II – o prazo de 18 (dezoito) meses, contado da data do encerramento do estado de calamidade pública reconhecido pelo Decreto Legislativo nº 6, de 20 de março de 2020.

§ 6º O prestador de serviço ou a sociedade empresária deverão restituir o valor recebido ao consumidor no prazo de 12 (doze) meses, contado da data de encerramento do estado de calamidade pública reconhecido pelo Decreto Legislativo nº 6, de 20 de março de 2020, somente na hipótese de ficarem impossibilitados de oferecer uma das duas alternativas referidas nos incisos I e II do caput deste artigo.

§ 7º Os valores referentes aos serviços de agenciamento e de intermediação já prestados, tais como taxa de conveniência e/ou de entrega, serão deduzidos do crédito a ser disponibilizado ao consumidor, nos termos do inciso II do caput deste artigo, ou do valor a que se refere o § 6º deste artigo.

§ 8º As regras para adiamento da prestação do serviço, para disponibilização de crédito ou, na impossibilidade de oferecimento da remarcação dos serviços ou da disponibilização de crédito referidas nos incisos I e II do caput deste artigo, para reembolso aos consumidores, aplicar-se-ão ao prestador de serviço ou à sociedade empresária que tiverem recursos a serem devolvidos por produtores culturais ou por artistas.

§ 9º O disposto neste artigo aplica-se aos casos em que o serviço, a reserva ou o evento adiado tiver que ser novamente adiado, em razão de não terem cessado os efeitos da emergência de saúde pública referida no art. 1º desta Lei na data da remarcação originária, bem como aplica-se aos novos eventos lançados no decorrer do período sob os efeitos da emergência em saúde pública e que não puderem ser realizados pelo mesmo motivo.

Art. 3º O disposto no art. 2º desta Lei aplica-se a:

I – prestadores de serviços turísticos e sociedades empresárias a que se refere o art. 21 da Lei nº 11.771, de 17 de setembro de 2008; e
II – cinemas, teatros e plataformas digitais de vendas de ingressos pela internet.

Art. 4º Os artistas, os palestrantes ou outros profissionais detentores do conteúdo já contratados até a data de edição desta Lei que forem impactados por adiamento ou por cancelamentos de eventos, incluídos shows, rodeios, espetáculos musicais e de artes cênicas, e os profissionais contratados para a realização desses eventos não terão obrigação de reembolsar imediatamente os valores dos serviços ou cachês, desde que o evento seja remarcado, no prazo de 12 (doze) meses, contado da data de encerramento do estado de calamidade pública reconhecido pelo Decreto Legislativo nº 6, de 20 de março de 2020.

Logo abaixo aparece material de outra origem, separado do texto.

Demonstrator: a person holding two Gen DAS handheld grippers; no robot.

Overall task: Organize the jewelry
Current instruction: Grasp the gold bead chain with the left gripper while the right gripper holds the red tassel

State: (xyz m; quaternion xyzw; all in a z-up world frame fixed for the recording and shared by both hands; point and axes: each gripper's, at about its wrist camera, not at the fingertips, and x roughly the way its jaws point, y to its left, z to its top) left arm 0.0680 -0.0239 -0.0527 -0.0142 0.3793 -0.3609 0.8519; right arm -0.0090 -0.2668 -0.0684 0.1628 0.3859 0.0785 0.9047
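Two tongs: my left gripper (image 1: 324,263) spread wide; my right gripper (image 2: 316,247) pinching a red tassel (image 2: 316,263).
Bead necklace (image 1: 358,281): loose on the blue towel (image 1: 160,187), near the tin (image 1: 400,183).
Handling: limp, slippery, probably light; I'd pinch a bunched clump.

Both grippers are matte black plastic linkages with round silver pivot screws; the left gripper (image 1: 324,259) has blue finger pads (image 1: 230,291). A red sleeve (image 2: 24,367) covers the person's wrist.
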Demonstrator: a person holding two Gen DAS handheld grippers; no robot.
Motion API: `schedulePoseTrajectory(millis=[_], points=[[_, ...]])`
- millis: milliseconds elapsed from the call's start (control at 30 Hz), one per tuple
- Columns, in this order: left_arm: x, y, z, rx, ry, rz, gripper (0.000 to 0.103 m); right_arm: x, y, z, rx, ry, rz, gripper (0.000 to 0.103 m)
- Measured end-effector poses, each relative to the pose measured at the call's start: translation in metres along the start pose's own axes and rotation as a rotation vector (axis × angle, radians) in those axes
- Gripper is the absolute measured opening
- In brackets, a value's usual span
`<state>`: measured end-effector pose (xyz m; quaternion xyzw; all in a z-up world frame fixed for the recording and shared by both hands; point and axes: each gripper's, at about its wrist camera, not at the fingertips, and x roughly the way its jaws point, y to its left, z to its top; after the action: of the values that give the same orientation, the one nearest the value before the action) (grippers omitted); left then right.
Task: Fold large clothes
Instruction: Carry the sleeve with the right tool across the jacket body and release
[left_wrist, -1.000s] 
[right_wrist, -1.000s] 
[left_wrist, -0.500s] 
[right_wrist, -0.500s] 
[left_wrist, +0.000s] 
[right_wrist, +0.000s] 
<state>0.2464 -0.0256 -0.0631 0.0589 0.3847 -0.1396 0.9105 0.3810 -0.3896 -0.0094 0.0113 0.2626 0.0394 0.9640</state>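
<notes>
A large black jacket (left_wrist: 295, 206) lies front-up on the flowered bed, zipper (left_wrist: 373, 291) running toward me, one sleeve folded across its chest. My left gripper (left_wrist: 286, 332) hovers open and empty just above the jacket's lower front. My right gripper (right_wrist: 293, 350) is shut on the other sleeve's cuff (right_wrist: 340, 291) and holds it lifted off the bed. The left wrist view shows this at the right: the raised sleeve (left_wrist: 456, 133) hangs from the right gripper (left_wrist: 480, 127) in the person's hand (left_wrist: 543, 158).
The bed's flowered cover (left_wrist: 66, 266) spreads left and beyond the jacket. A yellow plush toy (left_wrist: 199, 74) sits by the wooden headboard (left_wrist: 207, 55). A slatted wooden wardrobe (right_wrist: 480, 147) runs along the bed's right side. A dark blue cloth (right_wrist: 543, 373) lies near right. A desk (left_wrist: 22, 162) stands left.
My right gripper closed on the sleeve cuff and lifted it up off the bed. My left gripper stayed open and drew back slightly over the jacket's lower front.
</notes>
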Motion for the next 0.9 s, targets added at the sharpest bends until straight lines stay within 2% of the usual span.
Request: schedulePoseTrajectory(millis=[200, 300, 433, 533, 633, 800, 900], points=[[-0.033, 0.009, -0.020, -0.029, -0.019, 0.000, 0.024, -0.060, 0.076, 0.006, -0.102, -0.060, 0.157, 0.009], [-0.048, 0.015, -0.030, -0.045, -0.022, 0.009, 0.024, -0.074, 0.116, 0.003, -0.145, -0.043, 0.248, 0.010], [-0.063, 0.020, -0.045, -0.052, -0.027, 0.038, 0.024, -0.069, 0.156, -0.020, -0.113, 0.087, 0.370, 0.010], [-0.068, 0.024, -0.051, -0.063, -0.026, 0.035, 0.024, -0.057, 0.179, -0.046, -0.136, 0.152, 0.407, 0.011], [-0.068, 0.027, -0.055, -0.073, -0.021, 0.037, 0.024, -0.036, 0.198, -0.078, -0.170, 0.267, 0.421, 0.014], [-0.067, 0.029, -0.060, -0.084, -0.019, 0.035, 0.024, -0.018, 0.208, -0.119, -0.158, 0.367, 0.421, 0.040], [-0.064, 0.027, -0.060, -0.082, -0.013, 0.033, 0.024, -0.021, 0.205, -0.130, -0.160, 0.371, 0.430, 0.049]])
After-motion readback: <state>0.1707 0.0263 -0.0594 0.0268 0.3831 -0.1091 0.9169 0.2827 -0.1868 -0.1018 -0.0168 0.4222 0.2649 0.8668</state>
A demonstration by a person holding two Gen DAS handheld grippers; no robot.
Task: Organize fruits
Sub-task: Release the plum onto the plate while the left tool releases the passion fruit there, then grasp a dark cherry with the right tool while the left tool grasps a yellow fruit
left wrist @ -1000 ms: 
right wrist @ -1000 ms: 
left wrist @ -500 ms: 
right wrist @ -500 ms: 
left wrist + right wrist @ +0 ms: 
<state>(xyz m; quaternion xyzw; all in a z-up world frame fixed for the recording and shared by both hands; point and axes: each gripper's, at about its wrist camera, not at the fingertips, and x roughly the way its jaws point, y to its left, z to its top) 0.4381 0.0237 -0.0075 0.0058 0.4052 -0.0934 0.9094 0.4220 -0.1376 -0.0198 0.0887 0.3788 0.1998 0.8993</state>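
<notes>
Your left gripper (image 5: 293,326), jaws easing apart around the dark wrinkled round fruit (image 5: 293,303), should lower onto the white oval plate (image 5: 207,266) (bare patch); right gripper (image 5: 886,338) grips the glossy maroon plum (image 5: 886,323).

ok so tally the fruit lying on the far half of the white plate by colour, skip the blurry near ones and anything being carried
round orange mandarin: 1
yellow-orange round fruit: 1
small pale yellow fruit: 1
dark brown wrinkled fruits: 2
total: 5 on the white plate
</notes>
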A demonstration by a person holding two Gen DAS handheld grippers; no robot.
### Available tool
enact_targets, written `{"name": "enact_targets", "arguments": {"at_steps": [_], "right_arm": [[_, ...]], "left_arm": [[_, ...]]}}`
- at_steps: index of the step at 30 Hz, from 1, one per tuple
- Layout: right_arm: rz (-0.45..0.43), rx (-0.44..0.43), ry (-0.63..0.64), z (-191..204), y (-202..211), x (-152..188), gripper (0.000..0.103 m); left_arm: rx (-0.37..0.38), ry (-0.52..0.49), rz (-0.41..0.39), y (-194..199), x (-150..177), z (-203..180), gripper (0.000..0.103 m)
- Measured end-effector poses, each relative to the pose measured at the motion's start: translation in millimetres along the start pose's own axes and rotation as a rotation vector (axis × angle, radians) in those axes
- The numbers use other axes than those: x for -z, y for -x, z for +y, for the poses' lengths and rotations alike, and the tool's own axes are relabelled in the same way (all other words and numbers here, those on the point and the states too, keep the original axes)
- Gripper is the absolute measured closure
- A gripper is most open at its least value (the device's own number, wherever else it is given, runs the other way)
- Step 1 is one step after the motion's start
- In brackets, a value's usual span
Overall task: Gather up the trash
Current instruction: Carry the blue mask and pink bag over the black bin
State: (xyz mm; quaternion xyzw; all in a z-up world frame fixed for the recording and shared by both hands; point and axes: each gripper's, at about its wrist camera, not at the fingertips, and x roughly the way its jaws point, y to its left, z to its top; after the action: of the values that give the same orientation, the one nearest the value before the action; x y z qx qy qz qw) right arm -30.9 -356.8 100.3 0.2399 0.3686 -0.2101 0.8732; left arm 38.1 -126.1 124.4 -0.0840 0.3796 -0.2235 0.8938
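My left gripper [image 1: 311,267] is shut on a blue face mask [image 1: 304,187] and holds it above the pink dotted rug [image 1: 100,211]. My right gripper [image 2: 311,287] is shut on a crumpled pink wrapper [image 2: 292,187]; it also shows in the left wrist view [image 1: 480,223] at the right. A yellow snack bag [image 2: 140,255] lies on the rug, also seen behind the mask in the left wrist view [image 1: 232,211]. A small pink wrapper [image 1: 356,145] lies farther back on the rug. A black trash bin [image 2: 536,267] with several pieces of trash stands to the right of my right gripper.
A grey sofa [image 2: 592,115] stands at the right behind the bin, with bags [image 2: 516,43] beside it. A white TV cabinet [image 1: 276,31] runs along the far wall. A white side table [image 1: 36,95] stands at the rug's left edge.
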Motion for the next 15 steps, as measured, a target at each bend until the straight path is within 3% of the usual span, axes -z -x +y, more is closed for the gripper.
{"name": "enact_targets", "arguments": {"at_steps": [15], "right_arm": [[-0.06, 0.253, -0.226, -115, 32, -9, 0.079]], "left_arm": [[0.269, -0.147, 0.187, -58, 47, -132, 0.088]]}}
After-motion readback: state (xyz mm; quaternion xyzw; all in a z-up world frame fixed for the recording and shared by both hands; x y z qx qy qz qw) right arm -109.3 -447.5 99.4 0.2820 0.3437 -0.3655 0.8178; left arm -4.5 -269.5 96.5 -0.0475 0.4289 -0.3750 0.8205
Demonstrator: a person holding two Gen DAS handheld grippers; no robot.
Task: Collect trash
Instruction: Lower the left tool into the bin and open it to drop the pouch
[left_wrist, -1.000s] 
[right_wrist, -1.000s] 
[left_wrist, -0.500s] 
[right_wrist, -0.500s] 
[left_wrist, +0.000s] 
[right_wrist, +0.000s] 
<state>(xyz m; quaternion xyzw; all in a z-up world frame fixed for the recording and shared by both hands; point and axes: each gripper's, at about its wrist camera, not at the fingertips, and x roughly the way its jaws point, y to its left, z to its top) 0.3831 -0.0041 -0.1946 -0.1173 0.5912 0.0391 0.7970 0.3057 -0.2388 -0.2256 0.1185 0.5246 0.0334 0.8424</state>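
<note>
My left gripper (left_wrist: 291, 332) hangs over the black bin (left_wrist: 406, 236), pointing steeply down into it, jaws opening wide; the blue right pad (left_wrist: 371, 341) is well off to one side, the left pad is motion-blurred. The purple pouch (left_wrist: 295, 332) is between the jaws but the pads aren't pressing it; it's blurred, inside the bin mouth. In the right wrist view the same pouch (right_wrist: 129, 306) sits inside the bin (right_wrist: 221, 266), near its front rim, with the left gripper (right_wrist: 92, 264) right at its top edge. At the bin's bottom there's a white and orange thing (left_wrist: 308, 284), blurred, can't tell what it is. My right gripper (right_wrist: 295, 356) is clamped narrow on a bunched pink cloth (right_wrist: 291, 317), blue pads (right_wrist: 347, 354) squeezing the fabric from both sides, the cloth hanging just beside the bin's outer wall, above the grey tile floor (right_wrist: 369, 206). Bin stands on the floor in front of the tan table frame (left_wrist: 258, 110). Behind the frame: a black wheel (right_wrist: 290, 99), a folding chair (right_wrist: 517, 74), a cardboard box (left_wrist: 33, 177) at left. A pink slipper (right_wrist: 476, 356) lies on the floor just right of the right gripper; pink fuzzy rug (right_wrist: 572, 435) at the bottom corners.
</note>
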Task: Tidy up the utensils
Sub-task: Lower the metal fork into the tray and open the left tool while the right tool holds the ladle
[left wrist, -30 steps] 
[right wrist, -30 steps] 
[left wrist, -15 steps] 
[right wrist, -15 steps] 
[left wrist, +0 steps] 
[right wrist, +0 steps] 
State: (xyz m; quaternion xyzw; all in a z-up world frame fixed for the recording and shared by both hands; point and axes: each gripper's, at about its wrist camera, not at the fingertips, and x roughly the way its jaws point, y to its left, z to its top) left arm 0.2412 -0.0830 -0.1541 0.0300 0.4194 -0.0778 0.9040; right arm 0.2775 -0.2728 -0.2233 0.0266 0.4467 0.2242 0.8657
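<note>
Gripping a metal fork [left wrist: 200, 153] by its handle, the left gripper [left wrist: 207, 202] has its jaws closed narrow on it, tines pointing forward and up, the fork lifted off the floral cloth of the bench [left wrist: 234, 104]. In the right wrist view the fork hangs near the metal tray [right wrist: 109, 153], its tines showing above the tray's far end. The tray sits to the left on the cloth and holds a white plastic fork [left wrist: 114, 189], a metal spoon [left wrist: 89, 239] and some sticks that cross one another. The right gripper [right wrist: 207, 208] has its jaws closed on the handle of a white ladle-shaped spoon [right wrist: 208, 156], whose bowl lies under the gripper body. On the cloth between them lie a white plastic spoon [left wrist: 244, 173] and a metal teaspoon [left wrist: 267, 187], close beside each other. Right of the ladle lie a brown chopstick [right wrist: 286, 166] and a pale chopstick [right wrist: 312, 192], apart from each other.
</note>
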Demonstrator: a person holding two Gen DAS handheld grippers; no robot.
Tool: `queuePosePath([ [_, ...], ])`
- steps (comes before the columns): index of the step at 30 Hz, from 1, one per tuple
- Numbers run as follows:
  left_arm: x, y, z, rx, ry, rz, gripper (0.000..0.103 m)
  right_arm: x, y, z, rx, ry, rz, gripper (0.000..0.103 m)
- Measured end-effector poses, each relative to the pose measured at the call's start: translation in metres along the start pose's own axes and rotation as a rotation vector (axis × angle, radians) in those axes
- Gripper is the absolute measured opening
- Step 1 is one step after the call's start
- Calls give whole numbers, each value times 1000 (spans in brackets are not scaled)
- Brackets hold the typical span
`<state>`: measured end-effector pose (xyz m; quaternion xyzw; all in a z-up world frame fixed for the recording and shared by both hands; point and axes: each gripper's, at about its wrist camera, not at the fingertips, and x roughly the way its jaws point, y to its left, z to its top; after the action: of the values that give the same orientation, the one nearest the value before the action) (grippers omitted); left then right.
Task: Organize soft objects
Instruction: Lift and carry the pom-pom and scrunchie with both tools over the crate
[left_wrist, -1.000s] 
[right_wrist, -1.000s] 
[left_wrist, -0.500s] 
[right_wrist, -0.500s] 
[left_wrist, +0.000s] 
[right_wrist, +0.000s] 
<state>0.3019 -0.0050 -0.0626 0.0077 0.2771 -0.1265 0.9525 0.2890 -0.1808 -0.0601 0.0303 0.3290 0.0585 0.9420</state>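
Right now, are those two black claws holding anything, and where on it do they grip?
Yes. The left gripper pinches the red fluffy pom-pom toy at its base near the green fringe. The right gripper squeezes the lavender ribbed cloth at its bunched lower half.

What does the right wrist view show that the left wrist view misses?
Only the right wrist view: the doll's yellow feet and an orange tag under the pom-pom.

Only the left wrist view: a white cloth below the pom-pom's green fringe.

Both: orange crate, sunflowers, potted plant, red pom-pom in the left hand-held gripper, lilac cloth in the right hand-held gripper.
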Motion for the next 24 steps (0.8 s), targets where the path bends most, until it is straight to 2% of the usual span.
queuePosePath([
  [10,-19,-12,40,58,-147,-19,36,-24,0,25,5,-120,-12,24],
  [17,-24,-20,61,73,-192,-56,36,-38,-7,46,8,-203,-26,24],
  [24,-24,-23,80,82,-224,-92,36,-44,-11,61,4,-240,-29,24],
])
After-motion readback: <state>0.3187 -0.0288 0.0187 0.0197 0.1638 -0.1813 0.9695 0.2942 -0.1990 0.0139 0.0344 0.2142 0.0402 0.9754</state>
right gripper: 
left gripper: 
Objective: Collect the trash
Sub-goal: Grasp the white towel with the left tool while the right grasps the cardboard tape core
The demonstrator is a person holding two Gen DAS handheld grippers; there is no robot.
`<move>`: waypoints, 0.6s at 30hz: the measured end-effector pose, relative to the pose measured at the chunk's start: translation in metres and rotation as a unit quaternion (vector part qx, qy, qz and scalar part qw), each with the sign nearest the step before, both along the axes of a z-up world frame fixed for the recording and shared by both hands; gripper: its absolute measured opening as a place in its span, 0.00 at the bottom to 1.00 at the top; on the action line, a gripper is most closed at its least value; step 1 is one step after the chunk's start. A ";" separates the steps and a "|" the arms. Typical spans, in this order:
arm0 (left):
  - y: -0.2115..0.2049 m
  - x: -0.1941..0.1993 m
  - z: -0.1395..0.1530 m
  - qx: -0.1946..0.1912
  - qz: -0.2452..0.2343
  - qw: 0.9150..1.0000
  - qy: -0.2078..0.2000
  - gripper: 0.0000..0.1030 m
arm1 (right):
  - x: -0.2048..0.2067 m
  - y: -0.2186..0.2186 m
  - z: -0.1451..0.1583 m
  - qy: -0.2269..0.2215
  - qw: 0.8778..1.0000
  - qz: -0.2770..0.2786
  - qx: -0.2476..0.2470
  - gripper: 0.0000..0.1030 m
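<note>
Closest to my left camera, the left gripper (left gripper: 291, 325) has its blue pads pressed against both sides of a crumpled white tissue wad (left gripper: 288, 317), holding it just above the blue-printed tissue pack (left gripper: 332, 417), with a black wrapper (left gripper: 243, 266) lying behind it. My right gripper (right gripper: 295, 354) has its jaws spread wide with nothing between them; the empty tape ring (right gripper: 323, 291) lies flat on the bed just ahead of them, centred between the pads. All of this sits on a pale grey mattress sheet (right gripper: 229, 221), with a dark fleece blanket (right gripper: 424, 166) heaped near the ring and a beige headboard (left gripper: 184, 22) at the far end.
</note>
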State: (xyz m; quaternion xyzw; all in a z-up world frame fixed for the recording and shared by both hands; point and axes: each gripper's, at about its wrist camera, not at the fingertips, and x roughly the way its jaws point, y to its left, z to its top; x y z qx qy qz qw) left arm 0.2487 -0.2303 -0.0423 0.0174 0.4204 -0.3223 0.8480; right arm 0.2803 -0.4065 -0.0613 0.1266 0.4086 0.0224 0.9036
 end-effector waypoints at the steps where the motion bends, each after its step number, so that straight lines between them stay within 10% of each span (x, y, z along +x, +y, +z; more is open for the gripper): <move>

§ 1º Na hipótese de os artistas, os palestrantes ou outros profissionais detentores do conteúdo e demais profissionais contratados para a realização dos eventos de que trata o caput deste artigo não prestarem os serviços contratados no prazo previsto, o valor recebido será restituído, atualizado monetariamente pelo Índice Nacional de Preços ao Consumidor Amplo Especial (IPCA-E), no prazo de 12 (doze) meses, contado da data de encerramento do estado de calamidade pública reconhecido pelo Decreto Legislativo nº 6, de 20 de março de 2020, observadas as seguintes disposições:

I – o valor deve ser imediatamente restituído, na ausência de nova data pactuada de comum acordo entre as partes; e

II – a correção monetária prevista neste parágrafo deve ser aplicada de imediato nos casos delimitados no inciso I deste parágrafo em que não for feita a restituição imediata.

§ 2º Serão anuladas as multas por cancelamentos dos contratos de que trata este artigo, enquanto vigorar o estado de calamidade pública reconhecido pelo Decreto Legislativo nº 6, de 20 de março de 2020.

Art. 5º Eventuais cancelamentos ou adiamentos dos contratos de natureza consumerista regidos por esta Lei caracterizam hipótese de caso fortuito ou de força maior, e não são cabíveis reparação por danos morais, aplicação de multas ou imposição das penalidades previstas no art. 56 da Lei nº 8.078, de 11 de setembro de 1990, ressalvadas as situações previstas no § 7º do art. 2º e no § 1º do art. 4º desta Lei, desde que caracterizada má-fé do prestador de serviço ou da sociedade empresária.

Art. 6º Esta Lei entra em vigor na data de sua publicação.

Brasília, 24 de agosto de 2020; 199º da Independência e 132º da República.